The session highlights a paradigm shift in producing global cropland products using multi‑sensor satellite data, petabyte‑scale analytics, and cloud computing platforms such as Google Earth Engine. It will present cropland extent, irrigated versus rainfed classifications, cropping intensity layers, and crop‑type maps produced at 10–30 m resolution and covering the entire planet. Together, these advances mark a new era in EO, enabling unprecedented insight into global agriculture, water use, and resource sustainability.
9:30 AM – 9:45 AM
The Application of GeoAI for Tillage Detection Using Semantic Segmentation
Presented by Jae Sung Kim, Michigan Technological University
One of the most important agricultural best management practices is tillage, and it is used widely on the field crop areas globally. The role of tillage affects seedbed preparation, seed planting, management of water and pests, and application of nutrients and other supplements. Also, tillage impacts the environment in terms of quality of water, soil, and air. Therefore, it is crucial to define the location of tillage and delineate its areas of use for decision makers. However, it is challenging tasks to detect and delineate the tillage areas with ground-based detection methods because of the large size of crop fields. Hence, satellite remote sensing is very useful for tillage detection because of its capability to capture, process, and analyze data over large areas. Recently, AI techniques using deep learning algorithms led the development of geospatial application of AI (e.g. GeoAI). In this study, a tillage detection workflow was developed using GeoAI’s semantic segmentation, which is based on deep neural networks. The workflow was applied to Queen Anne’s County in Maryland to detect tillage. The high values of classification accuracy and kappa statistics showed satisfactory results of tillage detection by the workflow developed in this study.
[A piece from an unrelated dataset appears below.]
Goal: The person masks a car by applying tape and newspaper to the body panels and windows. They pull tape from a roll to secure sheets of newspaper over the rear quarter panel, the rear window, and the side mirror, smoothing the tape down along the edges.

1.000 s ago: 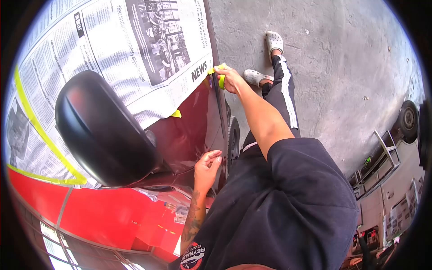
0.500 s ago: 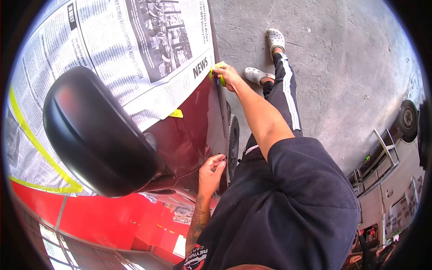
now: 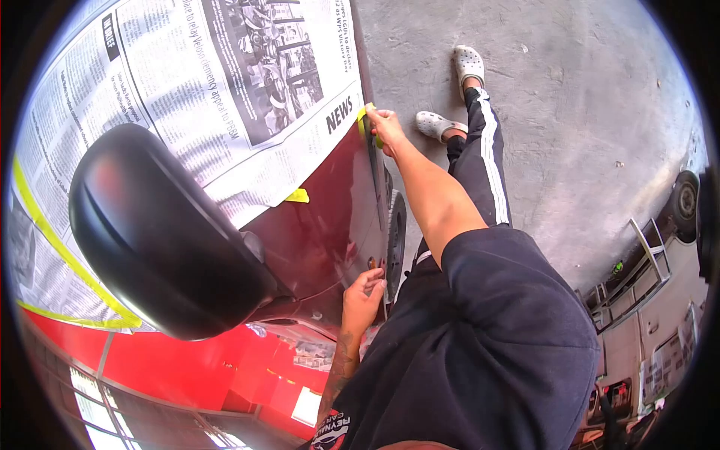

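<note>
My right hand pinches yellow masking tape at the corner of a newspaper sheet, close to the word NEWS. The sheet covers part of a dark red car panel. A short yellow tape piece sticks out from the sheet's lower edge. My left hand hovers low beside the car's side, its fingers loosely bent and apart, with nothing visible in it. Near its fingertips is a small orange lamp.
A black side mirror juts out in front of the newspaper. Long yellow tape strips border the paper at left. The car's tyre is beside my legs. Another vehicle and a metal frame stand at right on the concrete floor.
The whole view has shifted slightly. My right hand stays at the newspaper corner with the tape, turned a little. The fingers of my left hand have spread slightly, and the orange lamp now shows.
</note>
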### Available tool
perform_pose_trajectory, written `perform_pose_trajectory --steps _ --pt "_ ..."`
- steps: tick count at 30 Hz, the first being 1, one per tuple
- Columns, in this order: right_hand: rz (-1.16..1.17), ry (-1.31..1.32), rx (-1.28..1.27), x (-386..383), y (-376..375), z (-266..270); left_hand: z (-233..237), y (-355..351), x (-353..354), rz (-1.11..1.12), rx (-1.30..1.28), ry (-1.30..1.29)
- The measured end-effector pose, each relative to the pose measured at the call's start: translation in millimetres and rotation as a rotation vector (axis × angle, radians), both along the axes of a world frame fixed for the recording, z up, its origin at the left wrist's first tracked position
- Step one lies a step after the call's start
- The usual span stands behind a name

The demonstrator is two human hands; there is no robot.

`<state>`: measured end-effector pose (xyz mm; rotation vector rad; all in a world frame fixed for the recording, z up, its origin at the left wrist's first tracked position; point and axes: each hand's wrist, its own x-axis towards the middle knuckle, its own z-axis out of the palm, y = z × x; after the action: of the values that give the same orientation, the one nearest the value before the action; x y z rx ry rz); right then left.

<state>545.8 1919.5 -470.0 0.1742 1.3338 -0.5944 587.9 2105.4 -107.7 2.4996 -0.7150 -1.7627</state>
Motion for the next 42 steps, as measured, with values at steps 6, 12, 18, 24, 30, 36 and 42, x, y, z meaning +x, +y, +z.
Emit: perform_pose_trajectory --steps 6,12,18,24,30,36,42 --pt "0.075 0.174 -0.028 23.2 9.1 -53.5 -0.6 2.4 -6.8 -0.011 0.028 -0.001" --pt "0.293 0.538 -0.169 19.0 -0.9 15.7 0.0 -2.5 -10.8 -0.057 -0.013 0.024" --pt "0.499 0.464 -0.239 -22.6 -6.4 105.9 -7.9 -5.5 -17.5 -0.106 -0.02 0.069" --pt "1.055 0.203 -0.72 -115.9 -20.9 126.3 -11.3 -50.8 -37.0 -0.288 -0.123 0.112" --pt "1.273 0.6 -0.538 -318.0 -32.2 118.4 -11.5 -122.9 -64.1 -0.393 -0.297 0.192" --pt "0.995 1.099 -0.211 -474.4 0.2 132.6 -34.7 -192.1 -90.8 -0.452 -0.35 0.299" --pt "0.821 1.016 -0.408 -469.2 -21.7 145.8 -26.5 -277.0 -138.2 -0.552 -0.541 0.29"
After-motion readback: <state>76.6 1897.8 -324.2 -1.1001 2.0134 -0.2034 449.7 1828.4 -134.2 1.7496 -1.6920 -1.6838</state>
We expect that the developed workflow will contribute to the tillage detection work of agricultural and remote sensing communities.
9:45 AM – 10:00 AM
Leveraging AI and Multi-Scale Thermal Sensing to Map Urban Heat from Satellites to Subways
Presented by Hamid Norouzi, City University of New York / Eco Rising Solutions
Extreme heat is now one of the most consequential and least visible hazards facing cities, yet the data needed to act on it exists at mismatched scales: satellites observe entire regions, while people experience heat block by block, and in places satellites cannot see at all. This presentation shares a practitioner-focused, multi-scale workflow developed through NASA and AWS supported research that connects these scales end to end. First, we demonstrate AI/ML downscaling of satellite land surface temperature from thermal sensors including Landsat and ECOSTRESS to the street and block level, validated in New York City and in hyper-arid Gulf cities, with cloud-based processing on Google Earth Engine and AWS. Second, we show how block-level heat analytics identify priority zones for cooling interventions and feed a pedestrian “cool corridor” routing tool that turns maps into daily decisions. Third, we go where satellites cannot: a low-cost distributed sensor network deployed across the New York City subway system that quantified thermal hazards on underground platforms, revealing a hidden heatwave beneath the city. Attendees will leave with concrete lessons on downscaling model validation, sensor deployment and maintenance in harsh transit environments, integrating multi-sensor satellite data with ground station networks, and building the agency partnerships that move heat data from research product to operational decision tool.